But eventually, she and her colleagues at Washington University in St Louis managed to get a small grant to scan 10 women who had suffered recurrent bouts of major depression and 10 closely matched controls. To everyone's amazement, a brain region buried deep beneath the cerebral hemispheres, the hippocampus, was up to 15 per cent smaller in the women with depression. And the longer each woman had been depressed, the smaller her hippocampus.

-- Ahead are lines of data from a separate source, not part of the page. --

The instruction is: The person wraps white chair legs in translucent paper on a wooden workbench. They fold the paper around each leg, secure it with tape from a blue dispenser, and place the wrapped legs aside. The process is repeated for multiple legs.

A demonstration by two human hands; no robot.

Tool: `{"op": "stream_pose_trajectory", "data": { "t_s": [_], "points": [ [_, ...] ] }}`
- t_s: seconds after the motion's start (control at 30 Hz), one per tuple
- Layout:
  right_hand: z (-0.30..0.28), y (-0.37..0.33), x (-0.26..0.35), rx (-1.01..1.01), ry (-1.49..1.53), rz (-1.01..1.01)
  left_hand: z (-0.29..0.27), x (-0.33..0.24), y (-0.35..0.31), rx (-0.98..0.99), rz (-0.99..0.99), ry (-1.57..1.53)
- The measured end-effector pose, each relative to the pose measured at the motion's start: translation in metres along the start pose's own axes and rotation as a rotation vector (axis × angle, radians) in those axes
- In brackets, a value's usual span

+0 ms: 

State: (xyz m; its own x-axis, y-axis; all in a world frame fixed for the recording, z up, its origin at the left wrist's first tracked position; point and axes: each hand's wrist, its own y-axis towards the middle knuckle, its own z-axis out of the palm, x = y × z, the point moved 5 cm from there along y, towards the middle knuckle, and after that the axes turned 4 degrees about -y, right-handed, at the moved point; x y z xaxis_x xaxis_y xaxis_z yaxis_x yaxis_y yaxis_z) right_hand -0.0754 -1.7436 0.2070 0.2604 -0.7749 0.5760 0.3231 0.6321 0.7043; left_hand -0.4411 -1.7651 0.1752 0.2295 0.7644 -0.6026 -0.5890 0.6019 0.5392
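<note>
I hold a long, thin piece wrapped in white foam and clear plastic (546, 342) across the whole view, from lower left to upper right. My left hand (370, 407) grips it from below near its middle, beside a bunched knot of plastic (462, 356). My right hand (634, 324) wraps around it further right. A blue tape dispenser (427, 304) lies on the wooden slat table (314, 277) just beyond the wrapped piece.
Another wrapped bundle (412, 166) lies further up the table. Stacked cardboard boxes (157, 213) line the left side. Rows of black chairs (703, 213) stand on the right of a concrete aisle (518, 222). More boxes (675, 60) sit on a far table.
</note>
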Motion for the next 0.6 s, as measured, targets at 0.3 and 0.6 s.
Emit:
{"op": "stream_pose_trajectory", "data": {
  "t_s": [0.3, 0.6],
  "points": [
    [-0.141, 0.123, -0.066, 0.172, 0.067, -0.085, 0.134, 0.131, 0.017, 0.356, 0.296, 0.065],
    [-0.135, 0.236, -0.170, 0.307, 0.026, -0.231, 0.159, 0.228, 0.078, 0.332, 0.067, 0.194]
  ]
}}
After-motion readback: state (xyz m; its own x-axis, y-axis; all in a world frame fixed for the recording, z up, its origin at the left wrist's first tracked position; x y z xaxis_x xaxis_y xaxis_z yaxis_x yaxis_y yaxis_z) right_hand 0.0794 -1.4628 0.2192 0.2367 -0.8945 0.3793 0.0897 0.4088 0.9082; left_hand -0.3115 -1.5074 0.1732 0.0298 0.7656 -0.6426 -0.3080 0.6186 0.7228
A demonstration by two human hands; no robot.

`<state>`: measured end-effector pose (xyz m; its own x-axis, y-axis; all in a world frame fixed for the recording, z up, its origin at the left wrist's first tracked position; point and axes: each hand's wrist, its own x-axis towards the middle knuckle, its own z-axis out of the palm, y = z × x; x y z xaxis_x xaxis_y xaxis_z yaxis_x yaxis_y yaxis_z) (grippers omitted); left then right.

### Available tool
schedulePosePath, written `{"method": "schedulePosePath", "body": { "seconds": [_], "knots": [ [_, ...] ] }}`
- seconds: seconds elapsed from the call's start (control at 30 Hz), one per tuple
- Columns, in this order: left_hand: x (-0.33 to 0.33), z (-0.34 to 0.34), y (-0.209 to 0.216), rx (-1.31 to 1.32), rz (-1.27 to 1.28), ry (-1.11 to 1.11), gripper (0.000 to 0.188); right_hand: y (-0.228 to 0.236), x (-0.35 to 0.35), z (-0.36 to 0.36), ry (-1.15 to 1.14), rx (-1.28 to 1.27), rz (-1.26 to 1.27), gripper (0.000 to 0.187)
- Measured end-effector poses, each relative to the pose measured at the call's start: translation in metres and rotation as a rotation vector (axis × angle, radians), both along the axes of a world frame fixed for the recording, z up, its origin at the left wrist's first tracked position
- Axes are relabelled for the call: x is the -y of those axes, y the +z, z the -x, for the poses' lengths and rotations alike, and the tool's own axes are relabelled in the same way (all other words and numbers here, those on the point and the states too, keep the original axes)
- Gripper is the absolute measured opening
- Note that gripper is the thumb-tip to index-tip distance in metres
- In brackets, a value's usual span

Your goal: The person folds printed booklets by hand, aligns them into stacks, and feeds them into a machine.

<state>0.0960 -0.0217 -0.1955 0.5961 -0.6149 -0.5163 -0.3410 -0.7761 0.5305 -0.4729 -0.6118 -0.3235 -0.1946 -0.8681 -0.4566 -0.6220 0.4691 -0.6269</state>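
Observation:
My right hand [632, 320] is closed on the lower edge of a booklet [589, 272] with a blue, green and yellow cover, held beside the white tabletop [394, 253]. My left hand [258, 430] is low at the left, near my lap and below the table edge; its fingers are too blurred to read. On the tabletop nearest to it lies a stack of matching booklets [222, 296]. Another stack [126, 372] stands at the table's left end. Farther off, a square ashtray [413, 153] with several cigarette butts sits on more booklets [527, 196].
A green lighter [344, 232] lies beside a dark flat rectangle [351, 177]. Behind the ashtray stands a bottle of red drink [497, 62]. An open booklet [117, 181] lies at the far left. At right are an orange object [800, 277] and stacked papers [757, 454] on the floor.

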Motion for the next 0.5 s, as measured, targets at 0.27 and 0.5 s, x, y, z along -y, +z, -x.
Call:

The results could not be explained by the leading theory of depression, which holds that the condition is caused by low levels of neurotransmitters called monoamines in the brain. These small molecules - including serotonin - pass signals from one neuron to the next, so their depletion would put brain communication on a go-slow. The theory seemed watertight after the huge success of antidepressant drugs, which are classified according to their effects on neurotransmitters. For example, Prozac is known as an SSRI, or selective serotonin reuptake inhibitor, because it increases serotonin levels. Then there are NARIs, which increase noradrenaline, and NASSAs and SNARIs, which increase both.
The theory had stood for 40 years, and is widely referenced in popular culture. But the anatomical differences seemed to blow it apart. Depression was clearly more than a simple matter of depleted neurotransmitters. And there was the disturbing possibility that depression might cause, or be caused by, permanent brain damage.
Though no one disputes the idea that chemicals like serotonin play a crucial role in regulating mood, the findings began to bring to the fore some nagging doubts about the monoamine theory of depression. "We've been telling depressed patients that they're low on serotonin and that they can be cured by replacing that serotonin," says George Zubenko, an expert on the genetics of depression at the University of Pittsburgh in Pennsylvania. "It's an appealingly simple story, but it's almost certainly wrong."
For example, while it is known that a single dose of an antidepressant drug is enough to boost neurotransmitter levels within hours, there is usually a delay of several weeks before it brings any relief to the patient. And although modern antidepressants might have fewer side effects than older drugs, they are hardly a miracle cure. Only about half of the patients who take them experience a complete remission of their symptoms, and some of this improvement is attributable to a strong placebo effect. Even more worrying, the most basic tenet of the theory has never been proved directly. Apart from a small number of severely depressed people, most patients appear to have normal monoamine levels in their brains.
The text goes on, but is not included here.